Yesterday I had quite a surreal experience. I was lying on my bed staring at the white walls of my room. For the past 4 years, these cheaply painted brick walls have been the confines of my little space.

And I come to the realization as to why I love my teh tarek. Not the one I make. But the one I get from a little cafe in Clayton which is absolutely heavenly. For $1.50, you get a beermug-full of bubbly teh tarek goodness.

The Palms down Blackburn Road serve a mean teh tarek too. Except you get only a latte-cup-full of teh tarek for the price of $2.50. Which is why when the little cafe closed for two weeks, I became a bit antsy.

As I was saying this to someone while I was waist-deep in mind-numbing thoughts about life, human nature, the future and family,

"You see this is why I like drinking teh tarek. I know that everytime I buy it, I know exactly how it will taste like. And it's something I've known all my life. There's no fakeness about it. It's genuine. The real thing. I know that when I drink it, I'm getting teh tarek."

And that's what I really treasure. Plain honesty. Genuine people. No hidden motives, prejudices or superficial niceness, just a bit of honesty.

At times, I feel my existence here is so unreal just like the very first day I arrived in Melbourne. It felt that way yesterday while I was staring at the walls of my room.

The face of someone I met in first year came back to me. He was our facilitator during our rural trip in first year to Beechworth. It was a short two weeks. I barely knew him, yet I felt like I was leaving a very old friend when the trip came to an end.

I remember as I was sitting in the train on the way back to Melbourne, while my friends were excitedly chatting away, I started to cry. I did not stop crying for a very long time. My friends will remember this. Because I was so exhausted from crying that I had to lie on the seats. And the next day, I was overcome by such intense sadness, I had to call up my friend who was with me on the trip. I said desperately, "Bal, I can't stop crying. I feel so sad. And I just can't stop crying."

It occurred to me later that my response to this event in my life -seemingly insignificant to most, had unlocked something within me. Surely it must have bewildered my friends who too were sad to leave but somehow did not experience the depth of emotions that I felt when I had to leave the place.

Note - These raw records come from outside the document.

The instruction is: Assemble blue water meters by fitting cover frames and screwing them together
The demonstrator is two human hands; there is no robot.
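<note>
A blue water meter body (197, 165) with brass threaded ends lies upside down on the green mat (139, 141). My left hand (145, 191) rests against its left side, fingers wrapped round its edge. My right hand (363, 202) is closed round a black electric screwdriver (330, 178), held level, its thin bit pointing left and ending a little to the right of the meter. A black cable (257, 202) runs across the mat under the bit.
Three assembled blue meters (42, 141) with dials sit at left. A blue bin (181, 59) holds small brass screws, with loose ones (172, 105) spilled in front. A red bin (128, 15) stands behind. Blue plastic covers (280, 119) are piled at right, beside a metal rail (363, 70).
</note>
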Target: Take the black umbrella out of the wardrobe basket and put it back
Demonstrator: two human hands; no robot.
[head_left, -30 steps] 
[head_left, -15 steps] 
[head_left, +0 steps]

It bewildered me too.

It took me four years to realise this; I was not crying because I was leaving Beechworth. Or the beautiful plains of the country and the everlasting space. I was crying because I knew he was the first person I met that year that was so genuine that when it was time to leave, I felt like I was being thrown back into the real world of pretentiousness. I cried because my heart was fighting this reality and it knew that it was a losing battle.

Comments

Anonymous said…
(hug)
YaYa said…
oh oh are you going back anytime soon? bila bila?

i understand what you mean and felt what you said.

saya will *hug* you too~
zarawil said…
thanks elia *hugz!*. hey yaya back in melb already? no not gg back to singapore any time soon - is that what you meant?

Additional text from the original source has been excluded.